Corgi, a full-stack commercial insurance platform, raised a $106 million Series B at a $2.6 billion valuation. They are building software specifically for the insurance industry – not software that kind of works for insurance with a few tweaks. Software that speaks the language of insurance from the ground up.
Saris, an AI workflow automation tool built exclusively for banks and credit unions, raised a $28.8 million Series A. Their AI agents are now automating up to 70% of lending, compliance, and operations tasks at financial institutions – the kind of complex, regulation-heavy work that general-purpose automation tools have never been able to touch.
These are not isolated deals. They are part of a pattern that has been building for a while and is now impossible to ignore.
Vertical SaaS – software built for one specific industry – is having its moment. And if you are a founder, an investor, or even just someone trying to understand where tech is headed, this is the trend worth paying the most attention to right now.
Let’s Start From the Beginning – What Is Vertical SaaS?
If you are not deep in the SaaS world, the term vertical SaaS might sound like jargon. Let me explain it simply.
There are two broad types of business software:
- Horizontal SaaS is software built for everyone. Think tools like Slack, Zoom, or Google Workspace. It does not matter if you are a hospital, a law firm, a restaurant, or a construction company – you can use these tools. They are designed to be flexible enough to fit any business.

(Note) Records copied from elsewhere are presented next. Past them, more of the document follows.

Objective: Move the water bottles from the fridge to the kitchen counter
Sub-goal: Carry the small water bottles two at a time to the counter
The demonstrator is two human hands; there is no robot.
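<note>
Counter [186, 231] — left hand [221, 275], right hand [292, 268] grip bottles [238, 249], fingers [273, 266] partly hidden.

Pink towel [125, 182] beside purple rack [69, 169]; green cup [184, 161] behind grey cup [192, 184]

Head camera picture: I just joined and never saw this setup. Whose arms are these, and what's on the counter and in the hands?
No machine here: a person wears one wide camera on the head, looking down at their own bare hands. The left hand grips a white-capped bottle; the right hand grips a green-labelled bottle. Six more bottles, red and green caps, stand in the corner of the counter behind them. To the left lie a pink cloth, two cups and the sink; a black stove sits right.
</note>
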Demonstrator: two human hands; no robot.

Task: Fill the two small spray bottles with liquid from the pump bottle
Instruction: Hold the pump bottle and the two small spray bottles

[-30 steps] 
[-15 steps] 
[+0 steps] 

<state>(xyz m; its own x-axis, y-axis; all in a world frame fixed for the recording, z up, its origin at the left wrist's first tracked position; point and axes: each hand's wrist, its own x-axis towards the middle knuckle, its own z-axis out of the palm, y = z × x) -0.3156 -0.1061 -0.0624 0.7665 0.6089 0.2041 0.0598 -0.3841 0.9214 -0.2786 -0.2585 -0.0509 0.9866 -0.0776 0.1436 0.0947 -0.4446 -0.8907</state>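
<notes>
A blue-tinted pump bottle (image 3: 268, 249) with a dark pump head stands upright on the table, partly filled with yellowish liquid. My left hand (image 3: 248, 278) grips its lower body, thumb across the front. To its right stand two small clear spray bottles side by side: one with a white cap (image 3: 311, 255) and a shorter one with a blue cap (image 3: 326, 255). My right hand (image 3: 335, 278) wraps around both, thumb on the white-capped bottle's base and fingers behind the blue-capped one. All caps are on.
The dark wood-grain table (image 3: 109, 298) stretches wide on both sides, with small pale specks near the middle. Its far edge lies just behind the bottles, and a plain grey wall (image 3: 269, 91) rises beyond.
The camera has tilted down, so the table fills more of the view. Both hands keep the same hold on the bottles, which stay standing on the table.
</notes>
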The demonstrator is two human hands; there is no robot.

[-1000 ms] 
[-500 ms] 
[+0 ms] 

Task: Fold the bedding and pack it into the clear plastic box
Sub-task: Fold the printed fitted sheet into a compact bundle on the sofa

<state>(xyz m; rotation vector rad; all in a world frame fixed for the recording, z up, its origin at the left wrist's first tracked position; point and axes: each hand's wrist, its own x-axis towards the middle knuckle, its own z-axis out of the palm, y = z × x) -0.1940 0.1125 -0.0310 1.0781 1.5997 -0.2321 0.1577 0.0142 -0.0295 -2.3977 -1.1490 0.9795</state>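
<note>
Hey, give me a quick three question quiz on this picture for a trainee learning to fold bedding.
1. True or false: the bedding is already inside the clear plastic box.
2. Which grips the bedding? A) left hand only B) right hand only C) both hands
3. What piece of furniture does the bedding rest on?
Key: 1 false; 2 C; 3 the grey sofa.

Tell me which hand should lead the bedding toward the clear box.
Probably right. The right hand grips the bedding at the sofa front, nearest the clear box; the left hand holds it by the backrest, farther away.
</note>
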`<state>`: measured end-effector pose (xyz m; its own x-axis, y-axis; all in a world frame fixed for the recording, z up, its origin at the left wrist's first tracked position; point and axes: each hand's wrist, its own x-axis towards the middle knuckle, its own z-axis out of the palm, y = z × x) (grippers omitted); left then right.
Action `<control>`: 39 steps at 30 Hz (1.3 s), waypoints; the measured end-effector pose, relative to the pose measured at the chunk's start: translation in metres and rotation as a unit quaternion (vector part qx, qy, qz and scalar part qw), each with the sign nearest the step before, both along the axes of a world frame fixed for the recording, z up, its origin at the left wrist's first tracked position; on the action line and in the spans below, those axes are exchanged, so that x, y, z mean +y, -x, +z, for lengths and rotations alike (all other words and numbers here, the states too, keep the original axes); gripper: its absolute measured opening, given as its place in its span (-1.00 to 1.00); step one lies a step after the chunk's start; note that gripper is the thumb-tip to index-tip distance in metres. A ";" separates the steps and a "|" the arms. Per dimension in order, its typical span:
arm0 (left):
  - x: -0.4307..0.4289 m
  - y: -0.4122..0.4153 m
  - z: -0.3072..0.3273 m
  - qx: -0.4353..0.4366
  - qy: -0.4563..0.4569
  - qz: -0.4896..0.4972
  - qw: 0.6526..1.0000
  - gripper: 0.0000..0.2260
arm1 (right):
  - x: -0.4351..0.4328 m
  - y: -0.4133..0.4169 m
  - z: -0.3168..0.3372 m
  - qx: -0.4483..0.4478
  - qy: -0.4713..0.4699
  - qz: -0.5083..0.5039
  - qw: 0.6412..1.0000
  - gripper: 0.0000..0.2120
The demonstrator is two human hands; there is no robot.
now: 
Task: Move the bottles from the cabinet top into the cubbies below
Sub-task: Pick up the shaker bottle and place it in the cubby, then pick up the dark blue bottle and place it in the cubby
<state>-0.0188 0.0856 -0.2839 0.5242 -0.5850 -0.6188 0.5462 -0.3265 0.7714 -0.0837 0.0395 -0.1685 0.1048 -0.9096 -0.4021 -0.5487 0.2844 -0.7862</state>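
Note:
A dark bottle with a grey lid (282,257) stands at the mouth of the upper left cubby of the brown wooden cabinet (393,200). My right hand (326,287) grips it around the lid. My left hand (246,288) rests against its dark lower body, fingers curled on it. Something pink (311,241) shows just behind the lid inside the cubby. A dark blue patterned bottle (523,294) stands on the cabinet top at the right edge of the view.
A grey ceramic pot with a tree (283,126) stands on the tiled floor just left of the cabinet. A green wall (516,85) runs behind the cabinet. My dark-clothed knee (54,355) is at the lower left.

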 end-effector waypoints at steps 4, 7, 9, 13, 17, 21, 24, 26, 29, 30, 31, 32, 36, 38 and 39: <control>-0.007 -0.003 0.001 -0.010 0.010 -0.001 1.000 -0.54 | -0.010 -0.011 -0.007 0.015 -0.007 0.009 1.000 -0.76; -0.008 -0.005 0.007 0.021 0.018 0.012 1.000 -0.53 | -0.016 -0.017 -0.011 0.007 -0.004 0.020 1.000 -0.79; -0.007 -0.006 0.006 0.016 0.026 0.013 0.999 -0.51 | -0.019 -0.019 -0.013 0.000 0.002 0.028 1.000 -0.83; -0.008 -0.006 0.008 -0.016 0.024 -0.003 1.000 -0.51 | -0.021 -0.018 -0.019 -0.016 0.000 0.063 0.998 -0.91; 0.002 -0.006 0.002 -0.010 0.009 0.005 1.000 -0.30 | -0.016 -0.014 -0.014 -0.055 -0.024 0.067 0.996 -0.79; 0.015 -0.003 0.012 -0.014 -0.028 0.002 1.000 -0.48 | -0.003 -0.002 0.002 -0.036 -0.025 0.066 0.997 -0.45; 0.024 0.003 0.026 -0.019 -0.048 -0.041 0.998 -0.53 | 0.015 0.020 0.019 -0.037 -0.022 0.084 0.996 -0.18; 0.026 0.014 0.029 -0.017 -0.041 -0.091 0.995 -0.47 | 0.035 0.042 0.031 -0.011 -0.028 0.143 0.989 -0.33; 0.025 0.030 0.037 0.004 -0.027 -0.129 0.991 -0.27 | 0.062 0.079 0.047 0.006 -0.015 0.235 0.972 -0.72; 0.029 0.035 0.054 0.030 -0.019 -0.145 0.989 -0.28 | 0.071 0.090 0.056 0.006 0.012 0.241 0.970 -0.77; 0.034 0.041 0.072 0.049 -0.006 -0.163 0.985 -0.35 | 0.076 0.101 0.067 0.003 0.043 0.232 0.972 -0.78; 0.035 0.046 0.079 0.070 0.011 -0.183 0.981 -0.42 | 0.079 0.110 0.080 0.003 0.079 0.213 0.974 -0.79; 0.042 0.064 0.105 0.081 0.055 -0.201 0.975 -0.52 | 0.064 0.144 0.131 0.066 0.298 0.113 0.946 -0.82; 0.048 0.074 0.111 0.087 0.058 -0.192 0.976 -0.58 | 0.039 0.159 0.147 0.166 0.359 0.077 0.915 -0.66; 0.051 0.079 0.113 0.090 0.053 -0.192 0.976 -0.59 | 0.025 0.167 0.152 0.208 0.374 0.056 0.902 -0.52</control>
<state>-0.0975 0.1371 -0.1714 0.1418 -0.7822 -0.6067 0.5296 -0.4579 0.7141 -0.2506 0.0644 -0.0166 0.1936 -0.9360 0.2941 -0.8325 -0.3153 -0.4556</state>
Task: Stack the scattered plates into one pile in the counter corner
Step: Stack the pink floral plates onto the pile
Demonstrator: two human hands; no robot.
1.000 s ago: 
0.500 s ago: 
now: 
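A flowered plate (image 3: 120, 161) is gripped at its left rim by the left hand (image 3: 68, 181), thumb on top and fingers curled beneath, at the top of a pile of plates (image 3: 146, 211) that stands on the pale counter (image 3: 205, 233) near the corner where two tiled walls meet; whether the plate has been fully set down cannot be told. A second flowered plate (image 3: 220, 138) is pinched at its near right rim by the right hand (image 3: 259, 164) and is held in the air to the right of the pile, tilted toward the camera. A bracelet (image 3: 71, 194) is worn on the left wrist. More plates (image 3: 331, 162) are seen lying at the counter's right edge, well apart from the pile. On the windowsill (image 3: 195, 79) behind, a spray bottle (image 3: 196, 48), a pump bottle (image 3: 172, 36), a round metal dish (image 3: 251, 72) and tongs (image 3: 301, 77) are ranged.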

- Vertical SaaS is software built for one specific type of business or industry. A platform built just for dental clinics. Software designed only for commercial real estate brokers. A tool built exclusively for credit unions. These products are not trying to be useful for everyone – they are trying to be absolutely essential for one group.
The trade-off is obvious. Horizontal software has a bigger potential market. But vertical software has something more valuable in the long run: it fits its customers so well that those customers almost never want to leave.

Why Is Vertical SaaS Winning Right Now?
The shift toward vertical SaaS is not random. There are real reasons why investors and customers are preferring it in 2026 over the general-purpose alternatives.
Every Industry Has Its Own Language
Here is something that sounds simple but has massive implications for software: every industry has its own terminology, its own workflows, its own compliance requirements, and its own way of doing things.
A commercial insurance company does not think about customers the same way a retail company does. They think about policyholders, premiums, endorsements, loss ratios, and underwriting guidelines. They deal with state-by-state regulatory requirements that change constantly. They manage claims processes that have dozens of steps and involve multiple parties.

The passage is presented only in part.